BEGIN

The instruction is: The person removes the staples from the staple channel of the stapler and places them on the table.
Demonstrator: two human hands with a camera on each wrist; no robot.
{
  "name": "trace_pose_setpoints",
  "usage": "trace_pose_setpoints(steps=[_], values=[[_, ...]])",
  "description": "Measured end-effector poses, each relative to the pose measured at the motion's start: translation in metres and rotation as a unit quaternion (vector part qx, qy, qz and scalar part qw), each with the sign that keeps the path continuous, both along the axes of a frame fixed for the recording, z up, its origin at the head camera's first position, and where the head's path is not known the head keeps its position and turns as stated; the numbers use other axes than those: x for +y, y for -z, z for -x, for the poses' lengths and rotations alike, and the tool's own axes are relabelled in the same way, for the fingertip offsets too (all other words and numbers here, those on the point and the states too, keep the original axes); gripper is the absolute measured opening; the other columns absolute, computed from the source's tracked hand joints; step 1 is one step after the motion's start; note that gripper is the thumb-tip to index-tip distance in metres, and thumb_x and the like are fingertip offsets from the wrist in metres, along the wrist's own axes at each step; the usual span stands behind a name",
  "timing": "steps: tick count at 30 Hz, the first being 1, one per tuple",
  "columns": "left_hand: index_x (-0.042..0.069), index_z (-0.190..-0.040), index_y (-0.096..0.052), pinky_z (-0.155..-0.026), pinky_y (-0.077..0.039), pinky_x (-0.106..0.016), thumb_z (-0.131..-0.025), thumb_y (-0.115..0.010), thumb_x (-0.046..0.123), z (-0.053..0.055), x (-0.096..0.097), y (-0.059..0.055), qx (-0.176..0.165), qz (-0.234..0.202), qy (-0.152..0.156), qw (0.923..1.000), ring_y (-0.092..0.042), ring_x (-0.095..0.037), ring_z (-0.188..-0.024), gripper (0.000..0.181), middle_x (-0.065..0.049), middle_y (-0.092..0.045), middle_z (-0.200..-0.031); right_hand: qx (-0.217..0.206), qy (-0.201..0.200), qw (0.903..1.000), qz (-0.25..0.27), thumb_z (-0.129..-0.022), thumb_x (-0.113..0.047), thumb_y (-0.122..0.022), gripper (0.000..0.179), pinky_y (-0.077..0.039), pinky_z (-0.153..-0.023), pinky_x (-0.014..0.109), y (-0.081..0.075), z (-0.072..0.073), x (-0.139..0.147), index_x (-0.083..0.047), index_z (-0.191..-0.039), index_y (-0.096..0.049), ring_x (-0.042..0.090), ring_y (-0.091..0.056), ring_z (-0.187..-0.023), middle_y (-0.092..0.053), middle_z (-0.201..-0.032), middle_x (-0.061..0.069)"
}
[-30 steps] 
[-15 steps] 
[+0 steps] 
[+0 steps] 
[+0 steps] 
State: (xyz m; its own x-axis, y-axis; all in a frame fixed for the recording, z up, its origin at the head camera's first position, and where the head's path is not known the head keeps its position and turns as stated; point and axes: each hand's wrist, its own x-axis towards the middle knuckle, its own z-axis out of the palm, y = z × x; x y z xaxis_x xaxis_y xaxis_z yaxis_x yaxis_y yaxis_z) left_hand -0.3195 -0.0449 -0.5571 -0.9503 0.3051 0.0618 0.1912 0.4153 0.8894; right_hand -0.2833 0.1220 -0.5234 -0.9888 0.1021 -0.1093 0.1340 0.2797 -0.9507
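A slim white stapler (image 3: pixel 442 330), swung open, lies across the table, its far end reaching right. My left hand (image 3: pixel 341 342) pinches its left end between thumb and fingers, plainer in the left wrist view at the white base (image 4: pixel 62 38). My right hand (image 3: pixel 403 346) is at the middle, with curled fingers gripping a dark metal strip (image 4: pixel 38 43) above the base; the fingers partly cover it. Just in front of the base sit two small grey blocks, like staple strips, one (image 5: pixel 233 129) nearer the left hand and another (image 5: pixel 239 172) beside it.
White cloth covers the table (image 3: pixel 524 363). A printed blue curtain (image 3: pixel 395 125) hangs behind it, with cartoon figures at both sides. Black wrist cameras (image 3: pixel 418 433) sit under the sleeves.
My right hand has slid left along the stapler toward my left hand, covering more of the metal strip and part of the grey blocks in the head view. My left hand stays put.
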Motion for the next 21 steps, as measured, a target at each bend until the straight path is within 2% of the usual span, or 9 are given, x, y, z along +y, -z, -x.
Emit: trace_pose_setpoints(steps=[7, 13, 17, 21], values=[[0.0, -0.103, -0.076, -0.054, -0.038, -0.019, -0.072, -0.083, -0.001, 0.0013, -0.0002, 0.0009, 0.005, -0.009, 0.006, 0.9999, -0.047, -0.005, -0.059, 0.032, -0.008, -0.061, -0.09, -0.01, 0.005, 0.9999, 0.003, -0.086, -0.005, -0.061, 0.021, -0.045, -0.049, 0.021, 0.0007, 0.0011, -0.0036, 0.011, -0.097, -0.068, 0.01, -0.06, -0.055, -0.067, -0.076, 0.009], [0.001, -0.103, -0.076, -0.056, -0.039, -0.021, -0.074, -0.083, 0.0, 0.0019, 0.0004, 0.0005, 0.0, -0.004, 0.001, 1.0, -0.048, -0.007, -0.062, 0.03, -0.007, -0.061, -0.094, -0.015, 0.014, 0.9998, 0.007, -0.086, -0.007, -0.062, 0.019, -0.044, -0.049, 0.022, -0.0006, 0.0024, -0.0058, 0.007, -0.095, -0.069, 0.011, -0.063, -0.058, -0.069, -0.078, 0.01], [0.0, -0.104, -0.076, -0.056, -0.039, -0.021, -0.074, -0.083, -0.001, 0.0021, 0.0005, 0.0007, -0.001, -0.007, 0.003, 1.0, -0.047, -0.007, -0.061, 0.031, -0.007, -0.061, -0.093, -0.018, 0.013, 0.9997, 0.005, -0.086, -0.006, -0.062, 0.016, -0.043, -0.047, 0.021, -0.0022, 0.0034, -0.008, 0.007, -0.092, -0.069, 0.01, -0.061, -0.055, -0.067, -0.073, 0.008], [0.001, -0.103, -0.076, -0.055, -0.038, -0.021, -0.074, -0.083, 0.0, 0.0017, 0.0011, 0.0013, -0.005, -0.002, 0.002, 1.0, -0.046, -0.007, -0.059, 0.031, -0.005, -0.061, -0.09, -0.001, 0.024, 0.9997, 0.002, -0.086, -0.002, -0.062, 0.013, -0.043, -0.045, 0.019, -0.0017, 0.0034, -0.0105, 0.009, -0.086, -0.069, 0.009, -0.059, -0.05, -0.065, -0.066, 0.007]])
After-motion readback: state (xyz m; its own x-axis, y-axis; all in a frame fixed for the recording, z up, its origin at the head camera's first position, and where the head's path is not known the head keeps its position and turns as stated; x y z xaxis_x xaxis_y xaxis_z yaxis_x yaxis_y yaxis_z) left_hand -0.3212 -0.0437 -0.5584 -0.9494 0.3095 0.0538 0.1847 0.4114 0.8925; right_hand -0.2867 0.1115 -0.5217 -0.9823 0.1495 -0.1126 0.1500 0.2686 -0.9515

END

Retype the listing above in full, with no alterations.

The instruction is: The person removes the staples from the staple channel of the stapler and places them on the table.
Demonstrator: two human hands with a camera on each wrist; no robot.
{
  "name": "trace_pose_setpoints",
  "usage": "trace_pose_setpoints(steps=[_], values=[[_, ...]])",
  "description": "Measured end-effector poses, each relative to the pose measured at the motion's start: translation in metres and rotation as a unit quaternion (vector part qx, qy, qz and scalar part qw), each with the sign that keeps the path continuous, both along the axes of a frame fixed for the recording, z up, its origin at the head camera's first position, and where the head's path is not known the head keeps its position and turns as stated; the numbers use other axes than those: x for +y, y for -z, z for -x, for the poses' lengths and rotations alike, and the tool's own axes are relabelled in the same way, for the fingertip offsets too (all other words and numbers here, those on the point and the states too, keep the original axes); gripper is the absolute measured opening; the other columns absolute, computed from the source's tracked hand joints; step 1 is one step after the motion's start; note that gripper is the thumb-tip to index-tip distance in metres, and thumb_x and the like are fingertip offsets from the wrist in metres, along the wrist's own axes at each step; the usual span stands behind a name",
  "timing": "steps: tick count at 30 Hz, the first being 1, one per tuple",
  "columns": "left_hand: index_x (-0.042..0.069), index_z (-0.190..-0.040), index_y (-0.096..0.052), pinky_z (-0.155..-0.026), pinky_y (-0.077..0.039), pinky_x (-0.106..0.016), thumb_z (-0.131..-0.025), thumb_y (-0.115..0.010), thumb_x (-0.046..0.123), z (-0.053..0.055), x (-0.096..0.097), y (-0.059..0.055), qx (-0.176..0.165), qz (-0.234..0.202), qy (-0.152..0.156), qw (0.923..1.000), ring_y (-0.092..0.042), ring_x (-0.095..0.037), ring_z (-0.188..-0.024), gripper (0.000..0.181), middle_x (-0.065..0.049), middle_y (-0.092..0.045), middle_z (-0.200..-0.031); right_hand: qx (-0.217..0.206), qy (-0.201..0.200), qw (0.903..1.000), qz (-0.25..0.27), thumb_z (-0.129..-0.022), thumb_x (-0.113..0.047), thumb_y (-0.122..0.022), gripper (0.000..0.179), pinky_y (-0.077..0.039), pinky_z (-0.153..-0.023), pinky_x (-0.014..0.109), y (-0.081..0.075), z (-0.072..0.073), x (-0.139..0.147), index_x (-0.083..0.047), index_z (-0.191..-0.039), index_y (-0.096..0.049), ring_x (-0.042..0.090), ring_y (-0.091..0.056), ring_z (-0.187..-0.023), middle_y (-0.092..0.053), middle_z (-0.201..-0.032), middle_x (-0.061..0.069)"
}
[-30 steps] 
[-15 steps] 
[+0 steps] 
[+0 steps] 
[+0 steps] 
State: (xyz m; its own x-axis, y-axis; all in a frame fixed for the recording, z up, its origin at the head camera's first position, and where the head's path is not known the head keeps its position and turns as stated; point and axes: each hand's wrist, its own x-axis towards the middle knuckle, its own z-axis out of the palm, y = z × x; x y z xaxis_x xaxis_y xaxis_z yaxis_x yaxis_y yaxis_z) left_hand -0.3195 -0.0449 -0.5571 -0.9503 0.3051 0.0618 0.1912 0.4153 0.8894; right_hand -0.2833 0.1220 -0.5234 -0.9888 0.1021 -0.1093 0.1340 0.2797 -0.9507
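A slim white stapler (image 3: pixel 442 330), swung open, lies across the table, its far end reaching right. My left hand (image 3: pixel 341 342) pinches its left end between thumb and fingers, plainer in the left wrist view at the white base (image 4: pixel 62 38). My right hand (image 3: pixel 403 346) is at the middle, with curled fingers gripping a dark metal strip (image 4: pixel 38 43) above the base; the fingers partly cover it. Just in front of the base sit two small grey blocks, like staple strips, one (image 5: pixel 233 129) nearer the left hand and another (image 5: pixel 239 172) beside it.
White cloth covers the table (image 3: pixel 524 363). A printed blue curtain (image 3: pixel 395 125) hangs behind it, with cartoon figures at both sides. Black wrist cameras (image 3: pixel 418 433) sit under the sleeves.
My right hand has slid left along the stapler toward my left hand, covering more of the metal strip and part of the grey blocks in the head view. My left hand stays put.
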Motion for the next 21 steps, as measured, a target at each bend until the straight path is within 2% of the usual span, or 9 are given, x, y, z along +y, -z, -x.
Emit: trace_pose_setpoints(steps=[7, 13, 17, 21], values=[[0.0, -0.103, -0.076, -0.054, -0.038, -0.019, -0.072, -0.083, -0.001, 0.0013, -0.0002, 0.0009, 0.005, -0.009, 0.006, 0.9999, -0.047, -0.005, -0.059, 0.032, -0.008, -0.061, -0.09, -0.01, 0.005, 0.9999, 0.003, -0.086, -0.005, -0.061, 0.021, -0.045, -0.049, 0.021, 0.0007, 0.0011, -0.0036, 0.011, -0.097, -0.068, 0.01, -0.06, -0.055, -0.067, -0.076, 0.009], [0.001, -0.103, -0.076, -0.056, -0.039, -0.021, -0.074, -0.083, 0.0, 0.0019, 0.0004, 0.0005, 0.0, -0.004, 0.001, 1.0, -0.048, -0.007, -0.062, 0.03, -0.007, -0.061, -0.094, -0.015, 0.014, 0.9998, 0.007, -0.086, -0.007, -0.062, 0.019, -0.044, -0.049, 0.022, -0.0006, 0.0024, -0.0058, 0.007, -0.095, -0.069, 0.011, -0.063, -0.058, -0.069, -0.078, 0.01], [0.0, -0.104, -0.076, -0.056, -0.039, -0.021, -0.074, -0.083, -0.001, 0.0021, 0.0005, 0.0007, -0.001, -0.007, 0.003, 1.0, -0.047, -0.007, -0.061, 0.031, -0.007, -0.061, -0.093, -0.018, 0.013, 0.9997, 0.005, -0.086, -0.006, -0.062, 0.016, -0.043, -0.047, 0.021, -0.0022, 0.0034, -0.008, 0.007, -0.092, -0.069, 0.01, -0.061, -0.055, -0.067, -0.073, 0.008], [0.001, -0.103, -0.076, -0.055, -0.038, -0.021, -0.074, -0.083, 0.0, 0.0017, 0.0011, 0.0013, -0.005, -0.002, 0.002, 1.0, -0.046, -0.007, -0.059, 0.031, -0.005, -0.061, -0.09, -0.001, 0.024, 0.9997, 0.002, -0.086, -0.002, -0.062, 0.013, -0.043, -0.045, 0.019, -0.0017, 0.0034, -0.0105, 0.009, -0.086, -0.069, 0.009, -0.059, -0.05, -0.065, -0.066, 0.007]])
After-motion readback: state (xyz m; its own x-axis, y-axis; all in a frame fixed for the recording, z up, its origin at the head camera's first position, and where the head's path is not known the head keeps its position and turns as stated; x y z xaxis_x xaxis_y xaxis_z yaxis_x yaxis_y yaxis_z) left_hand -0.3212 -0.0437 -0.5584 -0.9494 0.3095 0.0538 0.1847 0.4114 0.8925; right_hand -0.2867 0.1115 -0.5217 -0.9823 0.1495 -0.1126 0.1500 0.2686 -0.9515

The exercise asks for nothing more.